▸ WHAT IS BEING ASKED:
Repeat everything in the data exactly except images.

▸ DATA SHOWN:
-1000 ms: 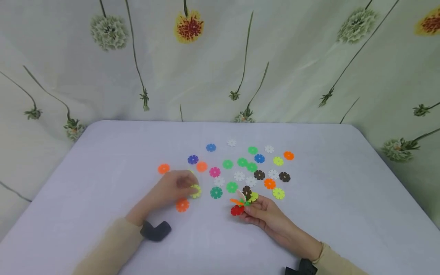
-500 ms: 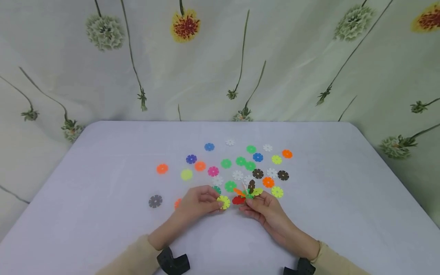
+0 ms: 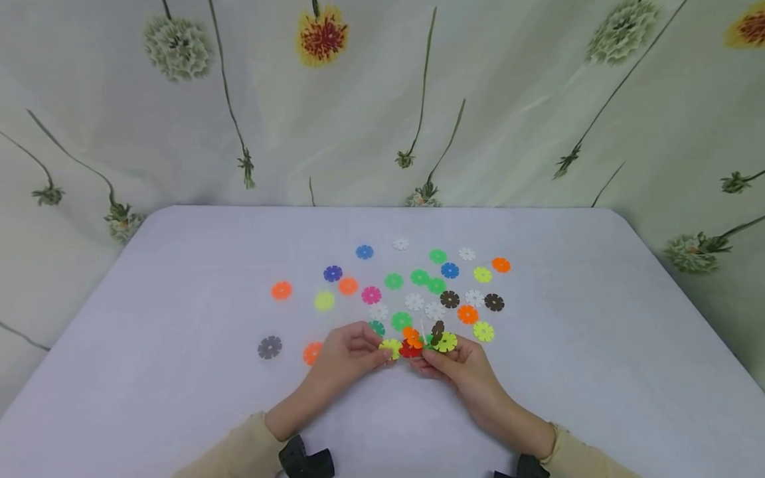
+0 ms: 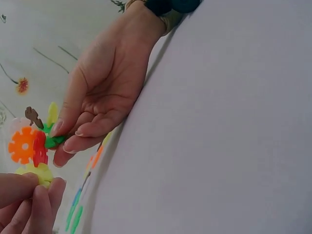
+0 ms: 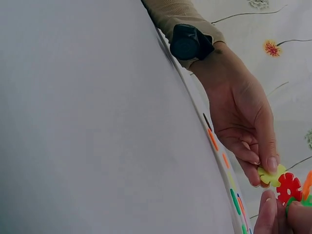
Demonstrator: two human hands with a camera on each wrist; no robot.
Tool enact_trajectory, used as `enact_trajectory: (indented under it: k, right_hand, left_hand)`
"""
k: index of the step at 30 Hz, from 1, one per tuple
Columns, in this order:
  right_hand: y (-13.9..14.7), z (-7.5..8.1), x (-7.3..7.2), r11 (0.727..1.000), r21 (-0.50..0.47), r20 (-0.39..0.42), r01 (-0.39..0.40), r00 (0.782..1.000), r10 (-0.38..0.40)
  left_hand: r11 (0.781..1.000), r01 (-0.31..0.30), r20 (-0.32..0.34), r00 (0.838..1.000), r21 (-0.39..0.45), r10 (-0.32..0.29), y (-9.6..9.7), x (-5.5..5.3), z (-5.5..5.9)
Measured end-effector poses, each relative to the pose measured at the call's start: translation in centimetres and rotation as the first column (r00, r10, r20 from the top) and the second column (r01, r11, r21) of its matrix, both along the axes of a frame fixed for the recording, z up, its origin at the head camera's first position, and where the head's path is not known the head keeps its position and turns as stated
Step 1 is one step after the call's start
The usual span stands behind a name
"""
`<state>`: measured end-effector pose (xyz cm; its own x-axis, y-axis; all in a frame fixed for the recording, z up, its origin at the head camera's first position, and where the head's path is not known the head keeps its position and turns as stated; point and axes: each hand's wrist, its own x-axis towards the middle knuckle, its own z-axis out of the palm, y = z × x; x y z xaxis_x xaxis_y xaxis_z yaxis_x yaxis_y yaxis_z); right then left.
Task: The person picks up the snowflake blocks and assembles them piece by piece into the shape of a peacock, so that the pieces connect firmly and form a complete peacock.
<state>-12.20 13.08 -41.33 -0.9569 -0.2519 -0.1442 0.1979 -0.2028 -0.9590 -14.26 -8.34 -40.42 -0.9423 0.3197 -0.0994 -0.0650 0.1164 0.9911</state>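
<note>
My left hand point(image 3: 349, 355) pinches a yellow notched disc point(image 3: 391, 347) between thumb and fingers. My right hand point(image 3: 472, 382) holds a small cluster of interlocking discs by its green disc point(image 4: 54, 141). Red point(image 5: 289, 187), orange point(image 4: 22, 145), brown point(image 3: 438, 331), yellow point(image 3: 446, 342) and pale point(image 4: 18, 124) discs stick out from that green one at angles. In the right wrist view, the left hand's yellow disc meets the edge of the red disc. Whether their slots are engaged I cannot tell. Both hands are just above the white table point(image 3: 179, 398).
Several loose notched discs lie flat beyond the hands, among them a pink one point(image 3: 371, 295), a purple one point(image 3: 333, 273) and a blue one point(image 3: 364, 252). A grey disc point(image 3: 269, 347) lies to the left. Behind the table hangs a flower-print cloth point(image 3: 358, 133).
My left hand has brought the yellow disc rightward from the table's left side to the cluster's red disc. The right hand has turned the cluster slightly, so the orange disc faces forward more.
</note>
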Motion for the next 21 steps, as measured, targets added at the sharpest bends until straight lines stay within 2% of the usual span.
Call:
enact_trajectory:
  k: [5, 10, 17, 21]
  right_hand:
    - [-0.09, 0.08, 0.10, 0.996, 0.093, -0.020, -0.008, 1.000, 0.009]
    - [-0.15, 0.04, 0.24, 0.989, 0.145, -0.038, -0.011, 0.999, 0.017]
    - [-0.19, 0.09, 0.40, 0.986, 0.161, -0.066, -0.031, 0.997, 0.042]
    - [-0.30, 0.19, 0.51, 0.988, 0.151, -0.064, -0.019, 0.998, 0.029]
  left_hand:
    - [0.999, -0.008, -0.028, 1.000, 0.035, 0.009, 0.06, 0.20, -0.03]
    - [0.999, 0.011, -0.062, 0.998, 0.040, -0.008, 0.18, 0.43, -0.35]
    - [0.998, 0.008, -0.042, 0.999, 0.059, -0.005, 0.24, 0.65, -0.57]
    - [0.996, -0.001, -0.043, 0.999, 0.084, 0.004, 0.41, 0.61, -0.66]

▸ TASK RESULT:
-1000 ms: 
-500 ms: 
+0 ms: 
+0 ms: 
+0 ms: 
Demonstrator: two human hands with a camera on each wrist; no robot.
Tool enact_trajectory, used as `enact_trajectory: (indented under it: k, right_hand, left_hand)`
"""
k: index of the step at 30 Hz, from 1, one per tuple
Columns, in this order:
  right_hand: y (-13.9..14.7), z (-7.5..8.1), x (-7.3..7.2), r11 (0.727..1.000), r21 (-0.50..0.47), r20 (-0.39..0.42), r01 (-0.39..0.40), r00 (0.782..1.000), r10 (-0.38..0.40)
  left_hand: r11 (0.781..1.000), r01 (-0.31..0.30), r20 (-0.32..0.34), r00 (0.838..1.000), r21 (-0.39..0.45), r10 (-0.32..0.29), y (-9.6..9.7), x (-5.5..5.3), z (-5.5..5.9)
Measured end-effector poses, each relative to the pose measured at the call's start: translation in centimetres and rotation as the first column (r00, r10, r20 from the top) and the second column (r01, r11, r21) of its matrix, both along the axes of a frame fixed for the recording, z up, its origin at the head camera's first position, and where the head's path is not known the head keeps its position and turns as stated
Step 1 is one step after the call's start
The usual span stands behind a name
"""
`<state>`: measured end-effector pose (xyz cm; its own x-axis, y-axis; all in a frame fixed for the recording, z up, its origin at the head camera's first position, and where the head's path is not known the head keeps its position and turns as stated; point and axes: each hand's wrist, its own x-axis towards the middle knuckle, its own z-axis out of the palm, y = z × x; x y z xaxis_x xaxis_y xaxis_z yaxis_x yaxis_y yaxis_z); right then left.
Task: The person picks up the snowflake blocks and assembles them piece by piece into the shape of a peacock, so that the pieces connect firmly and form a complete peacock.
<state>-12.20 13.08 -41.33 -0.9569 -0.2519 -0.1442 0.1979 -0.2028 -0.9590 -14.26 -8.34 -40.42 -0.9423 0.3197 -0.0994 -0.0650 0.1164 0.9911</state>
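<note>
My left hand point(image 3: 349, 355) pinches a yellow notched disc point(image 3: 391, 347) between thumb and fingers. My right hand point(image 3: 472, 382) holds a small cluster of interlocking discs by its green disc point(image 4: 54, 141). Red point(image 5: 289, 187), orange point(image 4: 22, 145), brown point(image 3: 438, 331), yellow point(image 3: 446, 342) and pale point(image 4: 18, 124) discs stick out from that green one at angles. In the right wrist view, the left hand's yellow disc meets the edge of the red disc. Whether their slots are engaged I cannot tell. Both hands are just above the white table point(image 3: 179, 398).
Several loose notched discs lie flat beyond the hands, among them a pink one point(image 3: 371, 295), a purple one point(image 3: 333, 273) and a blue one point(image 3: 364, 252). A grey disc point(image 3: 269, 347) lies to the left. Behind the table hangs a flower-print cloth point(image 3: 358, 133).
My left hand has brought the yellow disc rightward from the table's left side to the cluster's red disc. The right hand has turned the cluster slightly, so the orange disc faces forward more.
</note>
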Motion for the next 21 steps, as measured, targets added at the sharpest bends until straight lines stay within 2% of the usual span.
Call:
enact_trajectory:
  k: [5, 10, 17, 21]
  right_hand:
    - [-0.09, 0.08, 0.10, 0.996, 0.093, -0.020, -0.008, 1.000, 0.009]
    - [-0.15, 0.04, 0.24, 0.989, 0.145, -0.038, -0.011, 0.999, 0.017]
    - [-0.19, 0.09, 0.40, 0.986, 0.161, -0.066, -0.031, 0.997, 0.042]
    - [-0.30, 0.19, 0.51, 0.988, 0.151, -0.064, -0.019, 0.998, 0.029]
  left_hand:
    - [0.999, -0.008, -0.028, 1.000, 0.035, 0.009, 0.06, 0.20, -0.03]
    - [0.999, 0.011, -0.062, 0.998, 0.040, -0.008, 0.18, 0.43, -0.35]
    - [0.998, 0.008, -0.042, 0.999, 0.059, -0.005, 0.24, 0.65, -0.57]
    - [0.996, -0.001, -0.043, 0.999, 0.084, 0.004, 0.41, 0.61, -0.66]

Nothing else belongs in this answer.